Chicken One Pot Style
Sunday, January 18, 2009 at 7:05PM Chicken, Potatoes, Leeks & Cauliflower
What's not to like about these ingredients? We season them with my ghetto version of fennel pollen to add to the sausage flavor without sausage evilness. It all gets cooked in the oven so there is no pan to stir or food to scorch. Prep it, bake it, time the sequence and serve it. I like a simple salad of fresh leaf lettuce with oil & vinegar on the same plate. The acidity from the dressing mixing with the chicken makes a nice counterpoint to all the savory flavors.
Set oven @ 425 75 minutes total time 30 minutes active serves 4 Cost less than $16.00
You will need a large Roasting Pan, a large steel bowl and a small steel bowl.
- 2 lbs boneless chicken in 1 1/2 inch chunks
- 1 link hot Italian sausage out of casing and in small pieces
- 1 1/2 lbs fingerling potatoes or any potato cut into wedges
- 1 nice leek split, sliced and washed
- 1 T fennel pollen look below for my homemade version of this spice
- 1/2 head of cauliflower cut into florets
- 1 cup chicken stock
- 2 teaspoon cornstarch
- 2 T white wine
Toss the potatoes in a tablespoon of veg oil, season and in the oven for 20 minutes.
Toss the chicken with 1/2 teaspoon salt and the fennel pollen in large steel bowl.
Add the chicken to the potato. Keep the potato off to the sides giving the chicken as much room as possible in the center of the pan. Cook for 10 minutes.
Add the sausage and toss. Add the cleaned leeks and the cauliflower. Season and add a drop of oil to the cauliflower. Back in the oven for 15 minutes.

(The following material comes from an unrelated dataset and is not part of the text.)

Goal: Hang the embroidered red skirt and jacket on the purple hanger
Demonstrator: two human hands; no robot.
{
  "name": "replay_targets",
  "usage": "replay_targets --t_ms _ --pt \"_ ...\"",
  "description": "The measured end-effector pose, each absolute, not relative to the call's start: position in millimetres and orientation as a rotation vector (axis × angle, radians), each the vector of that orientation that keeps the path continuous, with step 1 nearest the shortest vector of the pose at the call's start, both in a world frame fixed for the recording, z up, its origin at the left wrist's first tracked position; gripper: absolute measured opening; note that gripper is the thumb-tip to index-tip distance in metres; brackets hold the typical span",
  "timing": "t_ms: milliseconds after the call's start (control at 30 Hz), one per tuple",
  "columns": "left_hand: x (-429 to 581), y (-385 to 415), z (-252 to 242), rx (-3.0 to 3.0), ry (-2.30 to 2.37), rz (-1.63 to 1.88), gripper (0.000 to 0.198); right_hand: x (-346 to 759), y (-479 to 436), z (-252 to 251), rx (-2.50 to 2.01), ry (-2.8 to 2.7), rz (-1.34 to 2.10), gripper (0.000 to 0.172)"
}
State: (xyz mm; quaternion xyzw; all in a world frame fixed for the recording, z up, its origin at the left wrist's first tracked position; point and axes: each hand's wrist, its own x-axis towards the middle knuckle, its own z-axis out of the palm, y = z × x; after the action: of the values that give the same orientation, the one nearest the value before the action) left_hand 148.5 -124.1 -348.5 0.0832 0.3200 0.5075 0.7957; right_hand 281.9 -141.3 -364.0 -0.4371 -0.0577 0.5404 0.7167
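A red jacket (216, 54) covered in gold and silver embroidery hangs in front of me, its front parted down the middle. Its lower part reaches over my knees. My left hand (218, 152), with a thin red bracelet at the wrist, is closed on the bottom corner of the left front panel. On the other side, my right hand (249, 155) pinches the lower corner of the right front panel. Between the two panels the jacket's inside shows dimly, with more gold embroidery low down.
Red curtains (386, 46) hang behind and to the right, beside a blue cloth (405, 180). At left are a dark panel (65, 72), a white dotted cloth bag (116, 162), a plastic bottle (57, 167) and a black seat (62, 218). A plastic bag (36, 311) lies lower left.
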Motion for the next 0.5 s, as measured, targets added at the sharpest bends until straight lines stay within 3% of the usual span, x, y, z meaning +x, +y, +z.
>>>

Add chicken stock, back in for 5 minutes. Meanwhile in small bowl mix cornstarch and wine.
Take chicken out of oven and put on a burner over medium high heat. When the liquid comes to a boil pour in the corn starch wine mixture (slurry) and cook 1 minute until it thickens.
Taste, season, serve
Fennel on steroids, the process is similiar to making saffron.
Toast 1/2 cup fennel seeds, 1/4 cup coriander seeds and 2 or 3 pieces of star anise. You can do them all in the same pan at the same time. Toast just until you can smell them, shake that pan like you mean it, grind in a spice/coffee grinder.
But I have no spice grinder, only my trusty coffee grinder. How am I suppose to make this without buying a grinder for spices when tag sale season is months away? I'll tell you. Grind some cheap uncooked rice in your coffee grinder to clean it out. Grind the spices. Grind some cheap uncooked rice again. Desperate times call for desperate measures.